• ASSIGNMENT:
Given the material below, return only the lines starting at the line with "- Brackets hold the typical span" and ending at the line with "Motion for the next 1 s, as", exactly as they appear.

*** GIVEN RECORDS Section Begins ***

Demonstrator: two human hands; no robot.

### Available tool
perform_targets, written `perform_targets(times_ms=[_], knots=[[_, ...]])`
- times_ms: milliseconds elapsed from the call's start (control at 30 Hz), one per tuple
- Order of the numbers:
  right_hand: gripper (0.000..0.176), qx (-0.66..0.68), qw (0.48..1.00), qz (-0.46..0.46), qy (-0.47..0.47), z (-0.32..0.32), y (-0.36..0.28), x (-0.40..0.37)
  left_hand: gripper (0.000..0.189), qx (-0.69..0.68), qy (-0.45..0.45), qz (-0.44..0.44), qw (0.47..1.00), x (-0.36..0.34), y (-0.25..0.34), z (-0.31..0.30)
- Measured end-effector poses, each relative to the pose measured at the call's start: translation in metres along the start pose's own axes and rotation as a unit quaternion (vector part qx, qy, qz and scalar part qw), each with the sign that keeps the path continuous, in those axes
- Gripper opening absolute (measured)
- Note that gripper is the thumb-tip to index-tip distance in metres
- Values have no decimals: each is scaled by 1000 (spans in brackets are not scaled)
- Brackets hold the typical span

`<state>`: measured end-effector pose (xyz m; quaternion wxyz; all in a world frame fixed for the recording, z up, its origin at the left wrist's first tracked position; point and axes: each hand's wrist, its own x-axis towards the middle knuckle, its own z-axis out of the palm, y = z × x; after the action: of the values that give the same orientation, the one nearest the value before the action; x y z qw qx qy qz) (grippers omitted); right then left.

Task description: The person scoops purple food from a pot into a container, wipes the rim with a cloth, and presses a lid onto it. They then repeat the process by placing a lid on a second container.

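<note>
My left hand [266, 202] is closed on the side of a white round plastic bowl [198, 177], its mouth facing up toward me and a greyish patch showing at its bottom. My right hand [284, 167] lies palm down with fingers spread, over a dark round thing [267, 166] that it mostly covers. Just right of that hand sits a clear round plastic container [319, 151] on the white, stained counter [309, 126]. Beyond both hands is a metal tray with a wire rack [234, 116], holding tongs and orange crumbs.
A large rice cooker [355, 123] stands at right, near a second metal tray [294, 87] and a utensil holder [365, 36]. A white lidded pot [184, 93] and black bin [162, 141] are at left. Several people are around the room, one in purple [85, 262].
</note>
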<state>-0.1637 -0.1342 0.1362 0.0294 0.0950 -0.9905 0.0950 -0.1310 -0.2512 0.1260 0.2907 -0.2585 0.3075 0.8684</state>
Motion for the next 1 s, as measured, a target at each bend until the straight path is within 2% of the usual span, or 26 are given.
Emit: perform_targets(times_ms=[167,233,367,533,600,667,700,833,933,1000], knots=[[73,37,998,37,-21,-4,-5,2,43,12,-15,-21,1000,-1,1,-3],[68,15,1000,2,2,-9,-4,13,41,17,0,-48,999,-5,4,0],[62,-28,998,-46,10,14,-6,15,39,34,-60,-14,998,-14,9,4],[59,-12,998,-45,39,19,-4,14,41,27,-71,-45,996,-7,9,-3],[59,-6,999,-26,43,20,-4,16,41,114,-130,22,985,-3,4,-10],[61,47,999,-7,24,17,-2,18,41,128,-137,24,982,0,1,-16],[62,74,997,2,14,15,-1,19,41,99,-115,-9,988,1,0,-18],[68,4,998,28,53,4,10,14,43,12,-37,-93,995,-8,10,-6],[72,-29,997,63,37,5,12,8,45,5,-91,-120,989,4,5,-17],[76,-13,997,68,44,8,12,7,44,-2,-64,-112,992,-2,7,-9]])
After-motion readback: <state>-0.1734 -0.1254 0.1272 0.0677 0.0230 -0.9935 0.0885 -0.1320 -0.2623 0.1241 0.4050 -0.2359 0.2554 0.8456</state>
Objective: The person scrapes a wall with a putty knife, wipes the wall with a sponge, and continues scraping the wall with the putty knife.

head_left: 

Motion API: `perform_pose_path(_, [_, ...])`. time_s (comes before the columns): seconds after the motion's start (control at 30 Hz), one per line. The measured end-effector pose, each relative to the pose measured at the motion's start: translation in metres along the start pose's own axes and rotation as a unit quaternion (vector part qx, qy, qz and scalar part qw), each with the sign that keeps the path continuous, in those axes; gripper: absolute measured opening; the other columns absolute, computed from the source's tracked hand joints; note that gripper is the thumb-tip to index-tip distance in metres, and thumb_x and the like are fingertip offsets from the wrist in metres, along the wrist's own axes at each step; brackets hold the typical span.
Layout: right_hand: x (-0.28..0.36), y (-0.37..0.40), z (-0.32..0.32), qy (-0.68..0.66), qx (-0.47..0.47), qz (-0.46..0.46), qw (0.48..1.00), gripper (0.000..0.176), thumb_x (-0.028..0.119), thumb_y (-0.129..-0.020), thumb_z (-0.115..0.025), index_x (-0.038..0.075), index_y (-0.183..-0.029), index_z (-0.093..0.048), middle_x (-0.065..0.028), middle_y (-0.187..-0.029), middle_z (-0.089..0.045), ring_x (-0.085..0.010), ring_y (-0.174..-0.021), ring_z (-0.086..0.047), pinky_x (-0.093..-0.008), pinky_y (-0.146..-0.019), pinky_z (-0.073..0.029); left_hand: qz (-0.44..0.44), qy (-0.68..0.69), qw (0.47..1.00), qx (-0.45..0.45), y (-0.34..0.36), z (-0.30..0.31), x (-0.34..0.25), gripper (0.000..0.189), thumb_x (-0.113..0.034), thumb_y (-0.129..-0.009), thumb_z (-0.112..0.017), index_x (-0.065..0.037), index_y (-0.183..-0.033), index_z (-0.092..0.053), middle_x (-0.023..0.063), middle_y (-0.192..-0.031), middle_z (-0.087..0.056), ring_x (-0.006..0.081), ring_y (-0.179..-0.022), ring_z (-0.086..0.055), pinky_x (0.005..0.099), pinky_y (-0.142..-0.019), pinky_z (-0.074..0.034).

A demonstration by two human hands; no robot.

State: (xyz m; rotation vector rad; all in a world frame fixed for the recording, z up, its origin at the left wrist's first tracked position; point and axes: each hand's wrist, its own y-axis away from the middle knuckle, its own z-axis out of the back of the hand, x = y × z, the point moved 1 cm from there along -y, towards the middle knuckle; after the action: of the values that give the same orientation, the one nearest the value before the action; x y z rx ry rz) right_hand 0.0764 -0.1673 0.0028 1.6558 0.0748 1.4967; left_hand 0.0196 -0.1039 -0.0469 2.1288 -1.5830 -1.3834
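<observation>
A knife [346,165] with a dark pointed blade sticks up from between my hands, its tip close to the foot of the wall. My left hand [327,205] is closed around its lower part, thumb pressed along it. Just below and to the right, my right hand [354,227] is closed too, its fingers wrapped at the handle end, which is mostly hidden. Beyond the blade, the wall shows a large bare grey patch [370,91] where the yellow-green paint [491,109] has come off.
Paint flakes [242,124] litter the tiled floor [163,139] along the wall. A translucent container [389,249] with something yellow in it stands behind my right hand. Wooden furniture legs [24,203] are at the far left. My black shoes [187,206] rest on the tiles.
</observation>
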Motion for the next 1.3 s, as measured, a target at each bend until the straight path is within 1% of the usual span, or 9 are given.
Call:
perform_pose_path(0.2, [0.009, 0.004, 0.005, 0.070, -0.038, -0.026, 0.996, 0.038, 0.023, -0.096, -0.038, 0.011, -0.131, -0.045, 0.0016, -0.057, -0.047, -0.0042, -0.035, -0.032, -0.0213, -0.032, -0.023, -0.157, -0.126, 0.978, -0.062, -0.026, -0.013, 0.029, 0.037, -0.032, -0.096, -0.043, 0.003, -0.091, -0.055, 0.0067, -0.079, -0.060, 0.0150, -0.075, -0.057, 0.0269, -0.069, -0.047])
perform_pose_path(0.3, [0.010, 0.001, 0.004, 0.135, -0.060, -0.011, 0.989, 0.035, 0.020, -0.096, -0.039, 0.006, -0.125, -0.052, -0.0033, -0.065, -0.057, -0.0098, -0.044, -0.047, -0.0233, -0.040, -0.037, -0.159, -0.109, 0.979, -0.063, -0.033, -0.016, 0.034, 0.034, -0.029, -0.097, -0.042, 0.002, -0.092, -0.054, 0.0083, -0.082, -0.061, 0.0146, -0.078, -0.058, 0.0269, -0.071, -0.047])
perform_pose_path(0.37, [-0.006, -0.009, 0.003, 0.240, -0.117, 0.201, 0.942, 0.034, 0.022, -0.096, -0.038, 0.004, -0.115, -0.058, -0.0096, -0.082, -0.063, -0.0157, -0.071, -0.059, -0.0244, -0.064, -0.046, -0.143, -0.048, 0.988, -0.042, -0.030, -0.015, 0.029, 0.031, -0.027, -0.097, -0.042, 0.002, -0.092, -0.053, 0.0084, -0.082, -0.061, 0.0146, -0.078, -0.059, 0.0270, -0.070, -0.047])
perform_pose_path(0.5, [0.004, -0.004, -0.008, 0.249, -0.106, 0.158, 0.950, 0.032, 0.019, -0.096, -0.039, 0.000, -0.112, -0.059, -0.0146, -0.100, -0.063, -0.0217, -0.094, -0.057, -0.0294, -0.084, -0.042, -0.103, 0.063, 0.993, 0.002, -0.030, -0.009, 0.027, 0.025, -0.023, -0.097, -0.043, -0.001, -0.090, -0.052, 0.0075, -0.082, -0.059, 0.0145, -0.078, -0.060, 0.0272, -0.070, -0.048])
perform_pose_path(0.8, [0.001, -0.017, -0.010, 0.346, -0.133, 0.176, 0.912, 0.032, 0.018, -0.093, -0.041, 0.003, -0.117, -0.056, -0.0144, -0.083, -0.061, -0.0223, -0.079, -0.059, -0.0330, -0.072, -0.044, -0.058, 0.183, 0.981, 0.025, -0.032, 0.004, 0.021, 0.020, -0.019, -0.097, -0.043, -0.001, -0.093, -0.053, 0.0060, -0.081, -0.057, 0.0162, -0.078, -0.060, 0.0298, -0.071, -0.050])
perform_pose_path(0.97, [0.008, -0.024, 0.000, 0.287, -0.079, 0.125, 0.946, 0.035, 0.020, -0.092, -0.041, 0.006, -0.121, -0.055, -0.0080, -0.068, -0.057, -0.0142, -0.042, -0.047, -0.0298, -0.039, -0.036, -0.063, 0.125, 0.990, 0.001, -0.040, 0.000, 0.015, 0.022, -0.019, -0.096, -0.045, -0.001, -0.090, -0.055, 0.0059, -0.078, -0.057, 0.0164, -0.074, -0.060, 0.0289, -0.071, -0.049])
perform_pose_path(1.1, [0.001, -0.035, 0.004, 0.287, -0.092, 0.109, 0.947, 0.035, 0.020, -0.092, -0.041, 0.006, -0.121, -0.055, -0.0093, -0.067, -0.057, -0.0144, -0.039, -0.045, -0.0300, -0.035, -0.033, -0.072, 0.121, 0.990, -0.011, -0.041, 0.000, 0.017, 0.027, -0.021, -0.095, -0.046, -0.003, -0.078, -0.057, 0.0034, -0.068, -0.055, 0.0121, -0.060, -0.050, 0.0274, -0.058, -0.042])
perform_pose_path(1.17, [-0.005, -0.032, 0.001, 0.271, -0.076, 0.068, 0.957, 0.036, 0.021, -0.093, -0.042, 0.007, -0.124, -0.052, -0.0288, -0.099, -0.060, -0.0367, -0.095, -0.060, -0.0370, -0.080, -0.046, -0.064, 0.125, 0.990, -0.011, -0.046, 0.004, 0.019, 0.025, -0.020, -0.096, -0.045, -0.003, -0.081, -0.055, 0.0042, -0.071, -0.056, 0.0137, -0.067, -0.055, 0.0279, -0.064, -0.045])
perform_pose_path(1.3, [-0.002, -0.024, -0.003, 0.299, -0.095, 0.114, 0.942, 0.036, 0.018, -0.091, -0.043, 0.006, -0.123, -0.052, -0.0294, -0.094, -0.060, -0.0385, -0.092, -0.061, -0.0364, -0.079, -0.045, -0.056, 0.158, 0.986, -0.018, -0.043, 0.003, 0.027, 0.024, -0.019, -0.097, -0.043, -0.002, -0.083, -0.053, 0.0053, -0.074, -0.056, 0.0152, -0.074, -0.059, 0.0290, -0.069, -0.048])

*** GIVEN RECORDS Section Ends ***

• TASK RESULT:
- Brackets hold the typical span

`<state>`: measured end-effector pose (xyz m; quaternion wxyz; all in a world frame fixed for the recording, z up, its origin at the left wrist's first tracked position; point and axes: each hand's wrist, its own x-axis towards the middle knuckle, its own z-axis out of the palm, y = z × x; after the action: of the values that give the same orientation, the one nearest the value before the action; x y z qw qx qy qz) (grippers omitted); right then left.

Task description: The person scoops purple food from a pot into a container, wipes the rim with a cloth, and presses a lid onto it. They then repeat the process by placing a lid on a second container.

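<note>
My left hand [266, 202] is closed on the side of a white round plastic bowl [198, 177], its mouth facing up toward me and a greyish patch showing at its bottom. My right hand [284, 167] lies palm down with fingers spread, over a dark round thing [267, 166] that it mostly covers. Just right of that hand sits a clear round plastic container [319, 151] on the white, stained counter [309, 126]. Beyond both hands is a metal tray with a wire rack [234, 116], holding tongs and orange crumbs.
A large rice cooker [355, 123] stands at right, near a second metal tray [294, 87] and a utensil holder [365, 36]. A white lidded pot [184, 93] and black bin [162, 141] are at left. Several people are around the room, one in purple [85, 262].
</note>
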<state>-0.1637 -0.1342 0.1362 0.0294 0.0950 -0.9905 0.0950 -0.1310 -0.2512 0.1260 0.2907 -0.2585 0.3075 0.8684</state>
Motion for the next 1 s, as measured, a target at each bend until the straight path is within 2% of the usual span, or 26 are given.

Fully answered, the exercise is complete.